▶ _REQUIRED WORK_: Copy out all lines from the material that contain the string "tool".

▶ _SUPPLIED MATERIAL_:
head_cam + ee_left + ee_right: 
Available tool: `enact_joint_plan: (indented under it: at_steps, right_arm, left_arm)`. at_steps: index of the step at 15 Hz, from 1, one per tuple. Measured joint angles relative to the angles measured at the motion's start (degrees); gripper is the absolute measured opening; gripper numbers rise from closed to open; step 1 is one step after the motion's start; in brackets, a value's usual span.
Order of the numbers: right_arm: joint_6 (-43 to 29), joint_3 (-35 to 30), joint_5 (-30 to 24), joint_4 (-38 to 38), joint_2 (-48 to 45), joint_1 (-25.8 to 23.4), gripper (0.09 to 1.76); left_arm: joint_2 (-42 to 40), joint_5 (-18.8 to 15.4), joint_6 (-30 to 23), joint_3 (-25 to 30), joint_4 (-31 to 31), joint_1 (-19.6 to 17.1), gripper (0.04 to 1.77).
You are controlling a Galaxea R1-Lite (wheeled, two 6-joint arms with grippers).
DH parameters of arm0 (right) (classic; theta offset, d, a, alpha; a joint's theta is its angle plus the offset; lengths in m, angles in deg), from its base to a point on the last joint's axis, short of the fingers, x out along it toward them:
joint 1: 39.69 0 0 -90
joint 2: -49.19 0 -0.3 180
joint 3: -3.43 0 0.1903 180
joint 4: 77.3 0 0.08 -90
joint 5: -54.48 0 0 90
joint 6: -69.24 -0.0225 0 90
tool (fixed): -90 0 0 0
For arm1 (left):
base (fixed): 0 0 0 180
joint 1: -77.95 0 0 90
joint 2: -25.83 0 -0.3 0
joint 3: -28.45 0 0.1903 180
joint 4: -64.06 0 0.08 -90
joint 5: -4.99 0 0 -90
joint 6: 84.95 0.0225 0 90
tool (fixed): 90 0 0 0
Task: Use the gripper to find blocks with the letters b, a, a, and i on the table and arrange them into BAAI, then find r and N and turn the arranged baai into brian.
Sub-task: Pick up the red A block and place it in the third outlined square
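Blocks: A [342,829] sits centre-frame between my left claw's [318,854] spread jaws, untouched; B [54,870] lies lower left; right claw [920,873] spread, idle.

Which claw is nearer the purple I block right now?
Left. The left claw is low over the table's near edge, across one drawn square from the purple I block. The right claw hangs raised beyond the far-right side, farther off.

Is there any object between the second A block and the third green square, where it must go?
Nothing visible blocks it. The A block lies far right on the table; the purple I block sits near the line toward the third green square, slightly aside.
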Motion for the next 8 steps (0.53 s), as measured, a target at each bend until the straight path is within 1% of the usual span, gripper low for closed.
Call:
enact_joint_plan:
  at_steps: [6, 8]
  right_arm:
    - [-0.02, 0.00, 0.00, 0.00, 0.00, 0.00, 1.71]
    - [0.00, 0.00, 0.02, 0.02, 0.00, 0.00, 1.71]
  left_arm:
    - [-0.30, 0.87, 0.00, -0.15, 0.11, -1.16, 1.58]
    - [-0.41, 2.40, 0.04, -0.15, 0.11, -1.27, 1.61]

▶ _ANSWER SPACE_:
Available tool: `enact_joint_plan: (indented under it: at_steps, right_arm, left_arm)`. at_steps: index of the step at 15 Hz, from 1, one per tuple. Measured joint angles relative to the angles measured at the motion's start (degrees); gripper is the absolute measured opening; gripper numbers rise from closed to open; step 1 is one step after the motion's start; in brackets, a value's usual span.
tool (fixed): -90 0 0 0
tool (fixed): 90 0 0 0

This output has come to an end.